--- Task goal ---
The lines to reproduce from the material below are those from the one containing "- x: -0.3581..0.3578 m" through the one containing "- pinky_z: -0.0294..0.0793", both included; write them out exactly and add nothing.

--- Recorded data ---
....
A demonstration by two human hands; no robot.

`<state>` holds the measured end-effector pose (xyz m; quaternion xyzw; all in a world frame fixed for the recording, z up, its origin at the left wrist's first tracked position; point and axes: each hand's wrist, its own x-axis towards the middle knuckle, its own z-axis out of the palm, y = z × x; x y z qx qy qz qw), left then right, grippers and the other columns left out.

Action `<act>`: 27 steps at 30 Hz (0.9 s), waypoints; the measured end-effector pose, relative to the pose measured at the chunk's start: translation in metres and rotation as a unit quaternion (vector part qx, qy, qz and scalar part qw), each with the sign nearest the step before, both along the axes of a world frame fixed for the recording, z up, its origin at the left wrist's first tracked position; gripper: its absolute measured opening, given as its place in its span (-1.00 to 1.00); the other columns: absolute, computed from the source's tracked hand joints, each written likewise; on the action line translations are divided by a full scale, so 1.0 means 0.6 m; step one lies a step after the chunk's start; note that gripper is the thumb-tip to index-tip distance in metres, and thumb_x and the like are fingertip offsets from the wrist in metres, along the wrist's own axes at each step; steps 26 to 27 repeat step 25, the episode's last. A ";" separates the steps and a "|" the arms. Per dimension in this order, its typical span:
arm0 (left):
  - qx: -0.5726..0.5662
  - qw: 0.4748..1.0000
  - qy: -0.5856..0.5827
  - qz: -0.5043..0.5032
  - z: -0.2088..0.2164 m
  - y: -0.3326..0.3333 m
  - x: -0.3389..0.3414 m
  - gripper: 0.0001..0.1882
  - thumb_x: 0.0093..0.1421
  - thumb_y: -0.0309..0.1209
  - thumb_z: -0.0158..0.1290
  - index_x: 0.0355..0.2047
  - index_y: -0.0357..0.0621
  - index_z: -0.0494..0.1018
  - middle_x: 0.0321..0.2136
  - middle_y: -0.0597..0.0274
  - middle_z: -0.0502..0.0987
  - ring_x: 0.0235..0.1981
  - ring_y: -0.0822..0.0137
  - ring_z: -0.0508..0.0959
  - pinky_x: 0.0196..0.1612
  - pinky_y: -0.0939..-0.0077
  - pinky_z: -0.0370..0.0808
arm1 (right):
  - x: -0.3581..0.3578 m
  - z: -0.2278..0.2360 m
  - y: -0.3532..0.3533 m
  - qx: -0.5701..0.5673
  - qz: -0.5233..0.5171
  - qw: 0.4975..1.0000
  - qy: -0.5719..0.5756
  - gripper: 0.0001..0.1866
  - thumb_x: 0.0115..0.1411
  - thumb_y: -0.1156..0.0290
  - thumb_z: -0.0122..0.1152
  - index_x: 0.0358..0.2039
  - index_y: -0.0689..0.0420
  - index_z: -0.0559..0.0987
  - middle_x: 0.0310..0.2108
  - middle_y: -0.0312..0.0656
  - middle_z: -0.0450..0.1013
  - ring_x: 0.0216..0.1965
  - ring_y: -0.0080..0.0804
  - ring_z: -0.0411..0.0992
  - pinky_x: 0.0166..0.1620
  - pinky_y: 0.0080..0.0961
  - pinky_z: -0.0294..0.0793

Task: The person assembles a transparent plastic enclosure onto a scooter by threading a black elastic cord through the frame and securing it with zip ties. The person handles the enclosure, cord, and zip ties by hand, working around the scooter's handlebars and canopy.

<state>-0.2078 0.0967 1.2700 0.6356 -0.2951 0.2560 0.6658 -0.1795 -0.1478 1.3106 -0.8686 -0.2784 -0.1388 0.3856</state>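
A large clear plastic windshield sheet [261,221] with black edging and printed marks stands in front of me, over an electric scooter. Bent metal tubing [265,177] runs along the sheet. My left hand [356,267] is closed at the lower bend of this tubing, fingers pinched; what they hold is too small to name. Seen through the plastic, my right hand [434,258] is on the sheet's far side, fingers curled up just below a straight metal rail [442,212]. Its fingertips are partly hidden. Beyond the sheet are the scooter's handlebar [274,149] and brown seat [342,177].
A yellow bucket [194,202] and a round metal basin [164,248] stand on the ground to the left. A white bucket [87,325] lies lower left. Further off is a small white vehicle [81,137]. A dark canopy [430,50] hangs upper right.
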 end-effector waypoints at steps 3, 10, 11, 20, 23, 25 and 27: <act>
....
--- Response below ---
  - x: -0.3581..0.3578 m
  - z: -0.2278..0.2360 m
  - y: -0.3532..0.3533 m
  - qx: -0.5701..0.5673
  - qz: -0.5233..0.5171
  - qw: 0.4975..1.0000
  - qy: -0.5719..0.5756
  - gripper: 0.0001..0.1866
  - thumb_x: 0.0115..0.1411
  - thumb_y: -0.1156..0.0290
  - thumb_z: -0.0122..0.1152
  - index_x: 0.0358..0.2039
  - index_y: -0.0689..0.0420
  - index_z: -0.0559..0.0987
  - middle_x: 0.0310..0.2108
  - middle_y: -0.0312..0.0656
  - middle_z: -0.0450..0.1013
  - ring_x: 0.0216..0.1965
  - ring_y: -0.0080..0.0804
  - ring_z: -0.0411..0.0992
  - pinky_x: 0.0166..0.1620
  - pinky_y: 0.0080..0.0961
  - pinky_z: -0.0294..0.0793

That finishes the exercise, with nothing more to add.